(Left: Schematic of pump-probe experiment to investigate femtosecond time-scale demagnetization on a magnetic film; from Bigot et al., Nature, 465, 458 (2010).)
As we await decisions on contributed papers in the next couple of weeks and for the technical program to be scheduled, the list of tutorials and invited talks for CLEO 2011 is rounding out.

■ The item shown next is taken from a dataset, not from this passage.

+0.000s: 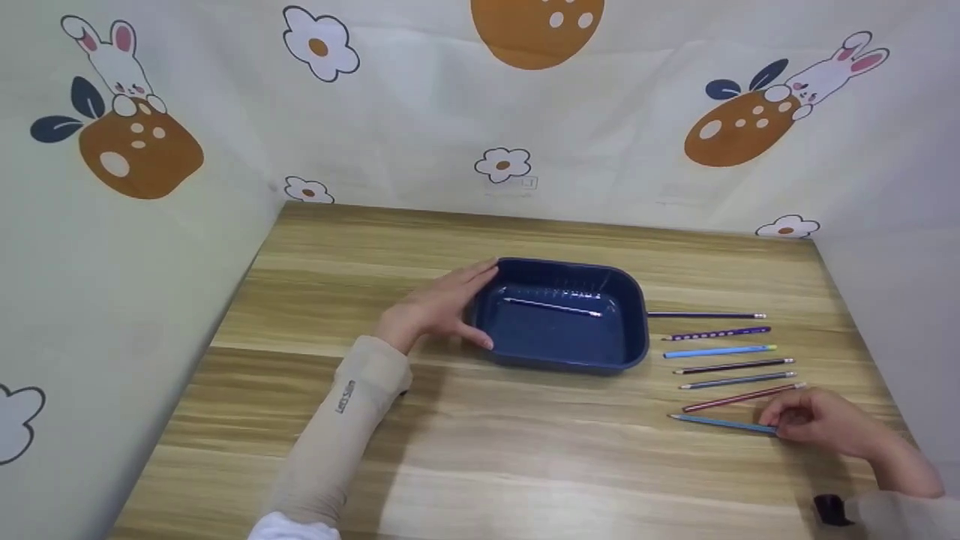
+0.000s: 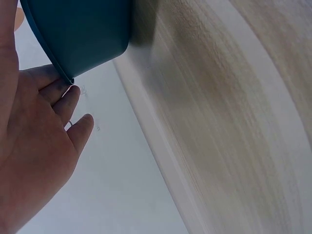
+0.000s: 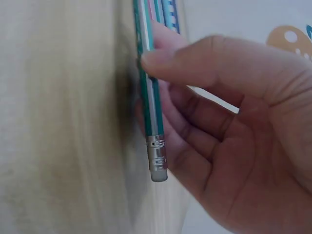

Two provoking titles that recently caught my eye were tutorial talks "Femtomagnetism" to be given by Jean-Yves Bigot from CNRS in Strasbourg, France under CLEO: QELS Fundamental Science 4: Optical Interactions with Condensed Matter and Ultrafast Phenomena as well as "Therapeutic Applications of Light: Photodynamic Therapy, the Killer and Low Level Light Therapy, the Healer" to be given by Michael Hamblin from Massachusetts General Hospital, under CLEO: Applications & Technology 1: Biomedical.
Femtomagnetism refers to magnetization dynamics which occur on a femtosecond time-scale. Over the last decade, Dr. Bigot and his colleagues have been using ultrafast laser pulses to induce changes in the magnetization of ferromagnetic materials on unprecedented time-scales. Besides probing the fundamental nature of magnetism, this work provides insight into the future of magnetic data storage, particularly finding a way to increase the speed of recording data. A ground breaking paper Phys Rev Lett. in 2007, by Stanciu et al. showed how the previously-thought fundamental speed limit to magnetic data recording could be broken by using ultrafast laser pulses to reverse the magnetization of magnetic bits during writing.
In a recent Nature article, Bigot et al. describe short time-scale, spin-orbit dynamics during femtosecond, laser-induced demagnetization. Using a femtosecond pump pulse to quickly demagnetize a ferromagnetic thin-film immersed in a magnetic field, Bigot and his collaborators extract information about the spin and orbital angular momentum as a function of time in a cross-correlation technique using x-ray pulses (See Fig.1). Spin and orbital angular momentum contributions during the process are measured by time-resolved x-ray magnetic circular dichroism (XMCD), a technique in which circularly polarized x-rays absorb in different proportions at different energies depending on the spin and orbital angular contributions of the material. This recent work investigates the magnetism dynamics in thin films whose magnetization is perpendicular to the plane of the film- a class of materials sought after for high-density data storage, and for which spin-orbit coupling plays a large role.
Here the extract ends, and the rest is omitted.